| PROBLEM DETAILS |
Range to copy from the entries below: the line containing "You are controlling" through the line containing "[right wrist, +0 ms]", inclusive. Retype only those lines, exactly, without any images.

[Records from a collection]
+ + + + +

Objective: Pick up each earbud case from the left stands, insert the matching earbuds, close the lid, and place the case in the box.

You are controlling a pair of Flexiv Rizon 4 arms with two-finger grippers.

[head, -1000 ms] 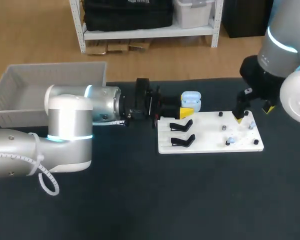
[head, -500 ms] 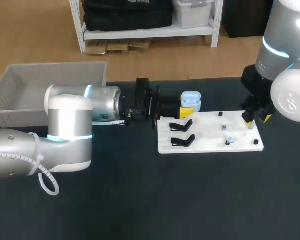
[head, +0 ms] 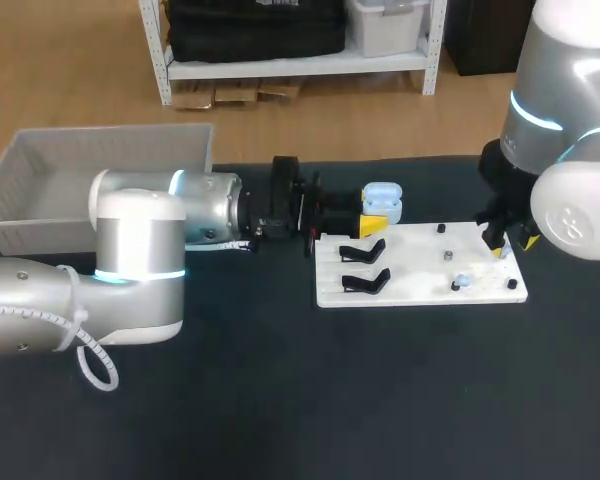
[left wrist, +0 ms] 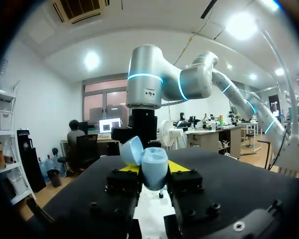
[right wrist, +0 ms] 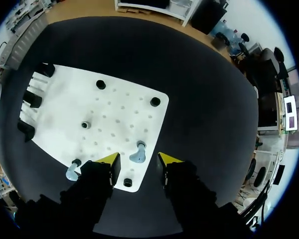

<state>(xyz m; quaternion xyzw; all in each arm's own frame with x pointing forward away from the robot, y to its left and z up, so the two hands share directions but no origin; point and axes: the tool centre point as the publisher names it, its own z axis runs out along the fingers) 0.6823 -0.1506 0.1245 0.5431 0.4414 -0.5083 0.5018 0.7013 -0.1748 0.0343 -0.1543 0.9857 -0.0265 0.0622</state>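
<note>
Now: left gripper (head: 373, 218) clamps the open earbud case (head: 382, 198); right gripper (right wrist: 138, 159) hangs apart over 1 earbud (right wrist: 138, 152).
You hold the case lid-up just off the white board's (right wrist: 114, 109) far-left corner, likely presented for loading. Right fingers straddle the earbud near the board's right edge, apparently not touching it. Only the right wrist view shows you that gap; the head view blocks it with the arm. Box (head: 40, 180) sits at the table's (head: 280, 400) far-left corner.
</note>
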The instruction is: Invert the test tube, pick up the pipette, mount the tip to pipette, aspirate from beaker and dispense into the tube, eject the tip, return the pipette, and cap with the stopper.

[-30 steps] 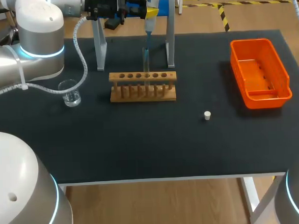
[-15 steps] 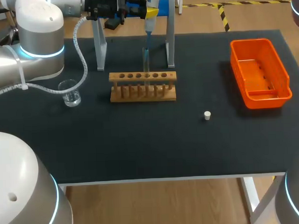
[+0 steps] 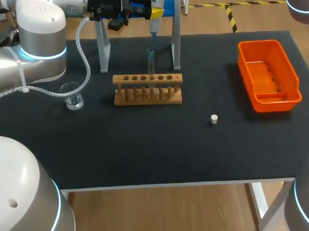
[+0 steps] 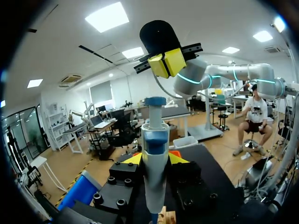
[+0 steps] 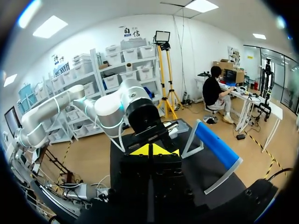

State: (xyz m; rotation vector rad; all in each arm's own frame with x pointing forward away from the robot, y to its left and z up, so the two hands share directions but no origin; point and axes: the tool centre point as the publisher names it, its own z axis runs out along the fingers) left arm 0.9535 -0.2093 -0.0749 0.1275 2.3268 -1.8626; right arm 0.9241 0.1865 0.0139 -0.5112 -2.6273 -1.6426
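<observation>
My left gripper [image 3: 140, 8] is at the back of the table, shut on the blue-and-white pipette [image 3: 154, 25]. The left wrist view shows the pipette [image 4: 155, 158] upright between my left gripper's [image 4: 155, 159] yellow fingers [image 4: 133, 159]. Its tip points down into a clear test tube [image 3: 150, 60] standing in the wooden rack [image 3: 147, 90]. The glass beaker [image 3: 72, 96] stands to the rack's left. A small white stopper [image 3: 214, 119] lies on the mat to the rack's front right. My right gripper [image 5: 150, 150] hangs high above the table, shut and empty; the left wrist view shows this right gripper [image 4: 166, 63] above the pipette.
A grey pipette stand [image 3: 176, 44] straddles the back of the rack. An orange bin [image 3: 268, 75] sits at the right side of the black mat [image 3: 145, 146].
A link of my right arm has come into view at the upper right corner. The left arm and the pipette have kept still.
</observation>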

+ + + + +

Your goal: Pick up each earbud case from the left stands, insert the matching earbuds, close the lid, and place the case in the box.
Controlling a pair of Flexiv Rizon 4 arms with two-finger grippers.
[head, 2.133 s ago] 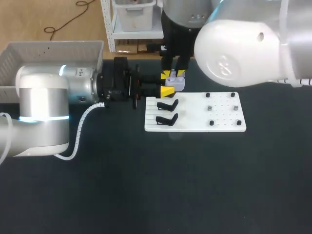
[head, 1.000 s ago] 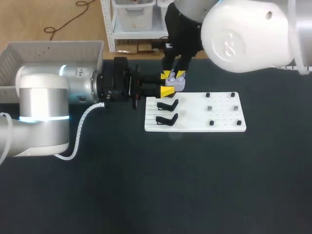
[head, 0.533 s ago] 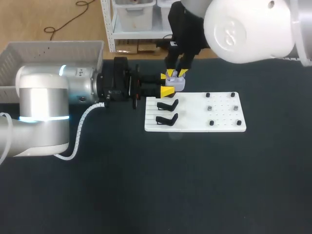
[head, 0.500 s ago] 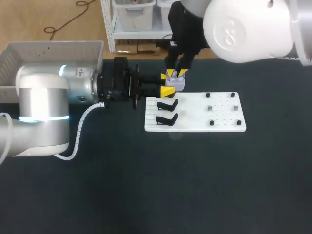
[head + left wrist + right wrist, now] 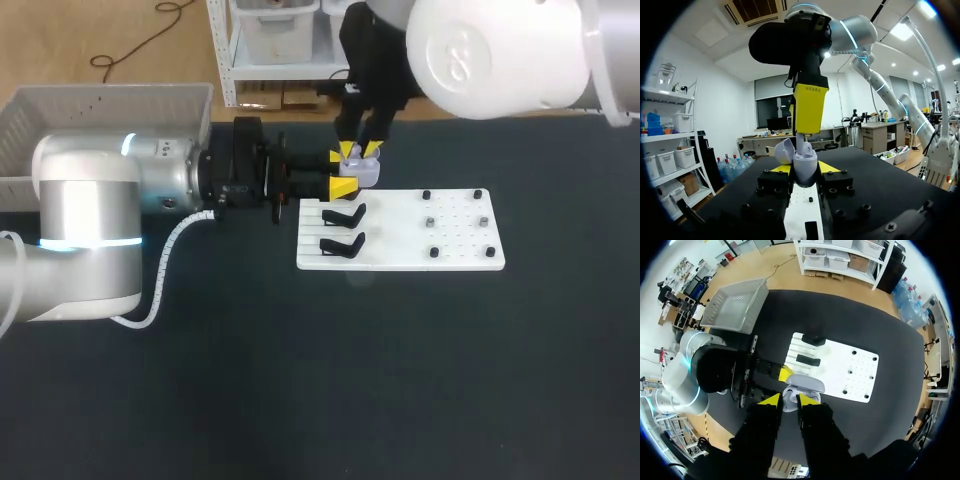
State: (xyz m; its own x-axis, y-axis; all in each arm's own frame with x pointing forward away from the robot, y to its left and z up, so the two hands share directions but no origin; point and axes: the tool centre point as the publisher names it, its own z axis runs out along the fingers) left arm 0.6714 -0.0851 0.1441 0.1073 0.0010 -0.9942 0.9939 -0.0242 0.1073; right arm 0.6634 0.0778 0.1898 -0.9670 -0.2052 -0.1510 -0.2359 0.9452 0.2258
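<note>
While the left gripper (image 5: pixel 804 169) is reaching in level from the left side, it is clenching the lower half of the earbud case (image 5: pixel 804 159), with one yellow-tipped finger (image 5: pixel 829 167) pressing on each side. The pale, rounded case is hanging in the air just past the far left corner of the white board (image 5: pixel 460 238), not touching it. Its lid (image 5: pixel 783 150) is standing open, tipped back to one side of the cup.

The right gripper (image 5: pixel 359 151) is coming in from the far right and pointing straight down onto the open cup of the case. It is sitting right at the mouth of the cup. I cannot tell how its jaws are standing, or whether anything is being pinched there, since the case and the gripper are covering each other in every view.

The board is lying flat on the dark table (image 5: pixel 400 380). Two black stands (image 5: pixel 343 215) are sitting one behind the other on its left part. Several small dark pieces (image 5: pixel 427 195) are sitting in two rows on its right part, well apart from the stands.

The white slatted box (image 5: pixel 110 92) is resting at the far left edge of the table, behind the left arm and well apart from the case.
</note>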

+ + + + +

| EXERCISE ANSWER |
You are controlling a pair of Flexiv Rizon 4 arms with two-finger grippers.

[head, -1000 ms] 
[head, -500 ms] 
[head, +0 ms] 
[left wrist, +0 ms] 
[right wrist, +0 ms] 

The exercise contains nothing more.